PeterOscarsson opened this issue · comments

Hi

I have updated to 0.6.2 from 0.5.
As the interface ILogProvider has been removed, is there any new way to create "named" loggers??
The ILogProvider interface worked very nice together with Microsoft.Extensions.Logging.

Am I just missing something, or is the functionality removed in 0.6.2??

The original logging interface was from LibLog (https://github.com/damianh/LibLog). The author choose to discontinue the project, so I went to a basic logging provider instead, which unfortunately does not support named loggers.

At some point, I will be switching to Microsoft.Extensions.Logging.Abstractions as the logging interface, I just haven't gotten around to making the switch.
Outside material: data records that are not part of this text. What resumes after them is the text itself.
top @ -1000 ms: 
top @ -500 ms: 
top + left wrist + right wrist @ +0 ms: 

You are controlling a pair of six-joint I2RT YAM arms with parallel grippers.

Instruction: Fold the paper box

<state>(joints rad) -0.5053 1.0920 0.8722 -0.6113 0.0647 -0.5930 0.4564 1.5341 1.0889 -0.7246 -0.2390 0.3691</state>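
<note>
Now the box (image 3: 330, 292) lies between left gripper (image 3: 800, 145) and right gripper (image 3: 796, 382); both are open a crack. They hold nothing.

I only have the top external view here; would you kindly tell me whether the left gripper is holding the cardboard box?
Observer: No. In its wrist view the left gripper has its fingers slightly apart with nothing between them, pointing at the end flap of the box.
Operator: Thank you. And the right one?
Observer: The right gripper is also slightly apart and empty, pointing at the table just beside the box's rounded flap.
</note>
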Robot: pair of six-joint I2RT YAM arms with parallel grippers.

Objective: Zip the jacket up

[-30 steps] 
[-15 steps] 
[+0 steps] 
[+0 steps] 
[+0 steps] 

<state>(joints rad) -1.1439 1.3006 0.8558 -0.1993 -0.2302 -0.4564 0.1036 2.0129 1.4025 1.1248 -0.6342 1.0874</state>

The change to switch to the MS abstraction was pretty straight forward;

https://github.com/blehnen/DotNetWorkQueue/tree/microsoft.extensions.logging.abstractions

At some point soon, I'll merge this branch and create a new release; Not surprisingly, this is a breaking change around injecting the configured log provider;

I'll update the wiki at that time, but injecting the MS factory can be done like this -

.Register(() => logFactory, LifeStyles.Singleton);

The queue simply uses the Microsoft NullFactory/NullLogger if nothing is injected.

Oh, thats great news. Thanx. I was thinking on giving it a try myself, but I am having another, bigger, issue with DotNetWorkQueues and NET 6.
Since upgrading our project to NET6, DNWQ has started to throw System.StackOverflowException (and the task count in TaskScheduler is > 18000)
I am working on a reproducable sample, but have not managed to get the error in the sample yet.
I'll come back if I find a way to reproduce the Issue.

Polly (https://github.com/App-vNext/Polly) bulkheads are used to limit the task scheduler. My samples are currently not targeting dot net 6, but I'll see If I can get that switched over tonight perhaps.

Polly does not have a specific target for dot.net 6, so I imagine it uses the dot.net standard DLL instead.

I've added trace logging to the scheduler; it will now log the current count and free slots as items are added and finished.

Ok. The bulkhead had 19 free slots when the StackOverflow occured. I will try to pinpoint it down tonight.
It happens rarly on Windows, but frequently if I run in a Linux Container, and VERY Frequently if running in a Kubernets Cluster (with cpu and memory constraints)
The problem is that it only occurs in our full application that uses the Job Scheduler. My testprogram has NO issues!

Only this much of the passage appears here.